I cringe every time they said “we are what they call experts” – not only are they using legacy units – they often do not understand what a real experiment would be and often are clearly not ‘experts’ other than making Hollywood props.
( Besides being a metric proponent, I am quite concerned as what now passes as science – most of the public not only is mired in obsolete units, they confuse correlation with causation and think computer models are the same as testing reality. We have peer reviewed papers published with headline seeking titles and hidden information (ferinstance – “high fat” diet studies that use sugar in the high fat diet – the diet contents are not in the paper – one has to pull up the supplemental information – download the data-sheet from the feed manufactures web site.. not making this up – and they will tell you “everyone does it”.. )
I suppose we should realize that they most often are more interested in blowing things up than demonstrating science. If I compare this to the B/W science shows I watched in the ’60s it becomes clear why we are now in serious economic decline.
In one episode i saw a few years ago, I was completely confused when they were talking about how much gun powder they were using. For example, they said they were going to use “15 grains” of gun powder, which I thought was a very very tiny amount. It turned out, I mistakenly understood a grain of powder in the same sense as a grain of sand, and not as a unit of mass.
I found out later that a grain is an archaic unit of mass still apparently used in the US for gun powder and that 15 grains is equal to about 970 mg. It would have been much better if they just measured and calculated amounts in milligrams instead.
This is not confined to Mythbusters, unfortunately. Recently I watched a Nova program about the Mars rover, Curiosity. All of the scientists talked about their work in kilograms and metres. The unseen narrator used USC measurements to describe things.
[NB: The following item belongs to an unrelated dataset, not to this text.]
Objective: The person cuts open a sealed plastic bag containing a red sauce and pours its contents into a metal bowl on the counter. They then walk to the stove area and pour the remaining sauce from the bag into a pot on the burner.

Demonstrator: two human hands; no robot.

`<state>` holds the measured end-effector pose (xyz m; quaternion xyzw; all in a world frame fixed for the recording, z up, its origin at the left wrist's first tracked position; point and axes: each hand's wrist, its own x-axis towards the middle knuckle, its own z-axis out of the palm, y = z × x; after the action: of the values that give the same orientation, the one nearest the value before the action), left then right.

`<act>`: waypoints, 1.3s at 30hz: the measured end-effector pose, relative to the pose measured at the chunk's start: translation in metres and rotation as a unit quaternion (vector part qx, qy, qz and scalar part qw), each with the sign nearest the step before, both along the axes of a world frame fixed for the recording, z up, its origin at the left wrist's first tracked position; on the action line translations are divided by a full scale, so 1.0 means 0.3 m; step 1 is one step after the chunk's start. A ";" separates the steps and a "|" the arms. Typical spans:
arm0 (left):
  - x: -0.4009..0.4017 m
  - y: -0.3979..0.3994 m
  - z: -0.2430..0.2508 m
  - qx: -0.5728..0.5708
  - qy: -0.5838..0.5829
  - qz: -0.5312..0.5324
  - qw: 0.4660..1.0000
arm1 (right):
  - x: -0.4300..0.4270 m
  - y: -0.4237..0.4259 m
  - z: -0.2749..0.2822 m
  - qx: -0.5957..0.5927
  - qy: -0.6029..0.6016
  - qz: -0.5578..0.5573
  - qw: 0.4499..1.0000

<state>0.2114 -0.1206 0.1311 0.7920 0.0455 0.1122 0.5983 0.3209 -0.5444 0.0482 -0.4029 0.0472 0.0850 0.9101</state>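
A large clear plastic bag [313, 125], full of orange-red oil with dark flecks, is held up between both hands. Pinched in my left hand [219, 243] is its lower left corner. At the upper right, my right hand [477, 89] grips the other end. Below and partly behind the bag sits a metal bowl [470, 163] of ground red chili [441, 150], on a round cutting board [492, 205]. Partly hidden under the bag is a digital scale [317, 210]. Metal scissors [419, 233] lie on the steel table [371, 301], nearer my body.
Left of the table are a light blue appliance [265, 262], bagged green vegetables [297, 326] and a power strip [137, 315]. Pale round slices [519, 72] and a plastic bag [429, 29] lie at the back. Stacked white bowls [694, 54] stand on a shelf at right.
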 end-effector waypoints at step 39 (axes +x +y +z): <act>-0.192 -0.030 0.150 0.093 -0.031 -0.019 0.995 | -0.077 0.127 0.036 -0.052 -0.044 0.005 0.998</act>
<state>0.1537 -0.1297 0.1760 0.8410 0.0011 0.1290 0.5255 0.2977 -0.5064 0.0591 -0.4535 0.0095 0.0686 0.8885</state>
One of the reasons given for Australia’s metric conversion, among many others, was that news and entertainment from overseas would be increasingly using metric units, and if Australia did not convert we would not be able to understand it fully. Also, the converse would be true, foreigners would not be able to understand news or information sourced from Australia.
Do the Americans not realise the same thing is happening there?
As to mythbusters using metric, it won’t happen with money trumping common sense every time.